Я прильнул к окну, впиваясь в его фигуру, Опять он на том же месте. Прицеливается. Жадно разглядываю его черты. Прямой лоб в ракурсе, вздернутый волевой подбородок, голова набок — к стволу винтовки, глаз, угадываю, ищет врага. Весь его профиль кажется мне удивительно прекрасным в это мгновение!
Выстрел! Дымок. Он все стоит. Снова выстрел! Снова дымок. Но он не уходит. Понимаю: решил выстрелить три раза подряд.
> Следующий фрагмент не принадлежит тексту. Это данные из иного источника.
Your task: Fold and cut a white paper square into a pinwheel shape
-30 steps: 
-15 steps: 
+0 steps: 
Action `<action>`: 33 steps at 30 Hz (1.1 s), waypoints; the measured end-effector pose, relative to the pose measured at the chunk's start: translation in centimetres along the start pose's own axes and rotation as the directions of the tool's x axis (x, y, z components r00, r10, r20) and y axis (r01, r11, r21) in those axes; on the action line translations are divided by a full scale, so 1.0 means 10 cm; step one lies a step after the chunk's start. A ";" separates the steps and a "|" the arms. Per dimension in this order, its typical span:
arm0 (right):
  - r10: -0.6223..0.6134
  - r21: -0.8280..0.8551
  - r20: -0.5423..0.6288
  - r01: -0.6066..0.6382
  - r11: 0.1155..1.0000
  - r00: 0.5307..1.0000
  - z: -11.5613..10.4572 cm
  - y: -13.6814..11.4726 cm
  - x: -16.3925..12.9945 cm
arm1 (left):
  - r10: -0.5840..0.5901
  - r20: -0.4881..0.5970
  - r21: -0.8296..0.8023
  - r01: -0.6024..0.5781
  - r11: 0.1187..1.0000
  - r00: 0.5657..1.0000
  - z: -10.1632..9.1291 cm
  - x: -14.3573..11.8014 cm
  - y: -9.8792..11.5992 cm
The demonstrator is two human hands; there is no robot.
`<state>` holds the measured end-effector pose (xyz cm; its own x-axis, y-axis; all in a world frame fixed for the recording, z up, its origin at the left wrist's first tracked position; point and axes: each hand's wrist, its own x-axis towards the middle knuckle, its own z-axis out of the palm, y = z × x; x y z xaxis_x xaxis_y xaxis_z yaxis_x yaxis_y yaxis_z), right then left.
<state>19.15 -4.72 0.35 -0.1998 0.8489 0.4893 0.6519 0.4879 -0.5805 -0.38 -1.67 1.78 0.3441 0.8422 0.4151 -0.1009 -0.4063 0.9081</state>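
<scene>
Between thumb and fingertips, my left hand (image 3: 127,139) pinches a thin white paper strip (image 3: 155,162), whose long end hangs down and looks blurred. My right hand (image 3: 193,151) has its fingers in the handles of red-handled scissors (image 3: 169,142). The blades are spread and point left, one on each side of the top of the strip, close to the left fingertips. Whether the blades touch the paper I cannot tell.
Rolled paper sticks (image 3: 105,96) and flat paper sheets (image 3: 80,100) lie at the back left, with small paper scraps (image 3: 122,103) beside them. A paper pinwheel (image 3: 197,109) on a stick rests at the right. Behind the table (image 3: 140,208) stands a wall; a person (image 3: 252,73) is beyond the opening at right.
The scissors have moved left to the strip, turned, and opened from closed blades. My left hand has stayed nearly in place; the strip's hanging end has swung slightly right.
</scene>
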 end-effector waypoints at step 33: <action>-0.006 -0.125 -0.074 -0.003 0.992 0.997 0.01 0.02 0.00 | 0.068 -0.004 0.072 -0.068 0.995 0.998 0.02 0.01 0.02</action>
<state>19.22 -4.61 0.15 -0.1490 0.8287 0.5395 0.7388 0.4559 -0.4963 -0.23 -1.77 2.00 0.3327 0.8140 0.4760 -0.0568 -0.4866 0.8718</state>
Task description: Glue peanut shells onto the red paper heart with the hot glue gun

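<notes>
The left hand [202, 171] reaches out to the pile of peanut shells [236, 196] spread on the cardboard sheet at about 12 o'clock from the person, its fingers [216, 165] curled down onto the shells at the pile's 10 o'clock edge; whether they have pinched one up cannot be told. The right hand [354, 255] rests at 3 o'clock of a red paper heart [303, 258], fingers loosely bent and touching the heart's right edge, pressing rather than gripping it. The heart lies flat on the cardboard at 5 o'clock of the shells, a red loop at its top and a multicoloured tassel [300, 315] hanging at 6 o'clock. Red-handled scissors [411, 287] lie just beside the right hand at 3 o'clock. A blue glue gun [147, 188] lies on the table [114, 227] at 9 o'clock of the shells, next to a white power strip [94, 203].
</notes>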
Опять плечо уперлось в винтовку, и палец готов спустить курок. Но выстрела нет. И не будет! Солдат роняет ружье и как сноп валится в снег.
Не вышло до конца! Но как красиво, как дерзко все это было! А зачем? Не знаю. Но, вероятно, дышала в этом юноше великая ненависть к тому, во что он стрелял, и великая уверенность в своей правоте, в своем превосходстве.
Подросток в ушанке выглянул из-за дома и махал платком, пока не прекратилась пальба. Затем выскочил на улицу и поволок труп к подворотне, из которой, горя отвагой, этот русский солдат выходил стрелять в старый режим.
От трамвайных рельсов до тротуара тянулся по снегу кровавый след[7].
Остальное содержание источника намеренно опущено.